**WHAT THE TASK ASKS:**
Print every line of the material exactly.

**THE DATA:**
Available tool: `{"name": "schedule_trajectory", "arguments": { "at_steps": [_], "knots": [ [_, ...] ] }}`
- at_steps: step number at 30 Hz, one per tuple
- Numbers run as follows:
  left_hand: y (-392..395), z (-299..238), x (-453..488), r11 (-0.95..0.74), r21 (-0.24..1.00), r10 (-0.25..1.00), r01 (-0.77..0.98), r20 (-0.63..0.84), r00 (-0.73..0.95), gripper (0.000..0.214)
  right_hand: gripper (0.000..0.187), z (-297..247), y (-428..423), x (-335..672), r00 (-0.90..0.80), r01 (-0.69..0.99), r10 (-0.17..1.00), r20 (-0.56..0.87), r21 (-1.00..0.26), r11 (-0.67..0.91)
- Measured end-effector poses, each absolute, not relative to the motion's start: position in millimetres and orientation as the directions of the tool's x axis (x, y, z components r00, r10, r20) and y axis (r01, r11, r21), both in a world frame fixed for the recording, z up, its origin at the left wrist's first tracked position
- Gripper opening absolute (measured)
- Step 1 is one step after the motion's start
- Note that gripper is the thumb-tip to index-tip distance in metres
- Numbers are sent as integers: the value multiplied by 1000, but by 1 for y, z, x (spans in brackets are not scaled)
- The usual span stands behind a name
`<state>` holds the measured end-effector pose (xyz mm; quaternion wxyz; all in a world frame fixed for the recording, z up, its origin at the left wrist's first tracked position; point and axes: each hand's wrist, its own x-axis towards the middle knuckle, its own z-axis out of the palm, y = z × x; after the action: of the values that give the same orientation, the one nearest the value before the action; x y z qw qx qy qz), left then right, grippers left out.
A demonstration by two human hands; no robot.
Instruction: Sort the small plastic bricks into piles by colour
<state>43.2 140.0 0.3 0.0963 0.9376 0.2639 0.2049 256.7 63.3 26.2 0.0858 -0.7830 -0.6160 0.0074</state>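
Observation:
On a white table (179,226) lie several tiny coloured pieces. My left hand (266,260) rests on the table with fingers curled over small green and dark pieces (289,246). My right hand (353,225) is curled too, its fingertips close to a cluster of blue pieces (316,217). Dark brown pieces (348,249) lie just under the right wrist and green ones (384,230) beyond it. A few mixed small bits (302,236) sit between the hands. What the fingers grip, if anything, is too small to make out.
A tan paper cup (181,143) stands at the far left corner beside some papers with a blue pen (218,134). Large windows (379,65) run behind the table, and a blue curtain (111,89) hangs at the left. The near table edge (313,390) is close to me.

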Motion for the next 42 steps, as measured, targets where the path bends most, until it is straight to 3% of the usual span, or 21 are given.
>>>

**ANSWER TO THE PROBLEM:**
Available tool: `{"name": "schedule_trajectory", "arguments": { "at_steps": [_], "knots": [ [_, ...] ] }}`
- at_steps: step number at 30 Hz, one per tuple
- Numbers run as follows:
  left_hand: y (-392..395), z (-299..238), x (-453..488), r11 (-0.95..0.74), r21 (-0.24..1.00), r10 (-0.25..1.00), r01 (-0.77..0.98), r20 (-0.63..0.84), r00 (-0.73..0.95), gripper (0.000..0.214)
  right_hand: gripper (0.000..0.187), z (-297..247), y (-428..423), x (-335..672), r00 (-0.90..0.80), r01 (-0.69..0.99), r10 (-0.17..1.00), r20 (-0.56..0.87), r21 (-1.00..0.26), r11 (-0.67..0.91)
- Measured end-effector poses, each absolute, not relative to the motion's start: position in millimetres and orientation as the directions of the tool's x axis (x, y, z components r00, r10, r20) and y axis (r01, r11, r21), both in a world frame fixed for the recording, z up, its origin at the left wrist's first tracked position
- Gripper opening absolute (measured)
- Step 1 is one step after the motion's start
- Note that gripper is the thumb-tip to index-tip distance in metres
- Numbers are sent as integers: the value multiplied by 1000, but by 1 for y, z, x (spans in brackets are not scaled)
- The usual span stands behind a name
`<state>` holds the measured end-effector pose (xyz mm; quaternion wxyz; all in a world frame fixed for the recording, z up, its origin at the left wrist's first tracked position; point and axes: each hand's wrist, its own x-axis towards the middle knuckle, its own z-axis out of the palm, y = z × x; after the action: of the values that give the same orientation, the one nearest the value before the action; x y z qw qx qy qz), left then right, grippers left out.
A demonstration by two human hands; no robot.
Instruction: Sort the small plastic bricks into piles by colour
<state>43.2 140.0 0.3 0.0963 0.9376 0.2639 0.2049 256.7 63.3 26.2 0.0858 -0.7830 -0.6160 0.0074</state>
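Observation:
On a white table (179,226) lie several tiny coloured pieces. My left hand (266,260) rests on the table with fingers curled over small green and dark pieces (289,246). My right hand (353,225) is curled too, its fingertips close to a cluster of blue pieces (316,217). Dark brown pieces (348,249) lie just under the right wrist and green ones (384,230) beyond it. A few mixed small bits (302,236) sit between the hands. What the fingers grip, if anything, is too small to make out.
A tan paper cup (181,143) stands at the far left corner beside some papers with a blue pen (218,134). Large windows (379,65) run behind the table, and a blue curtain (111,89) hangs at the left. The near table edge (313,390) is close to me.
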
Motion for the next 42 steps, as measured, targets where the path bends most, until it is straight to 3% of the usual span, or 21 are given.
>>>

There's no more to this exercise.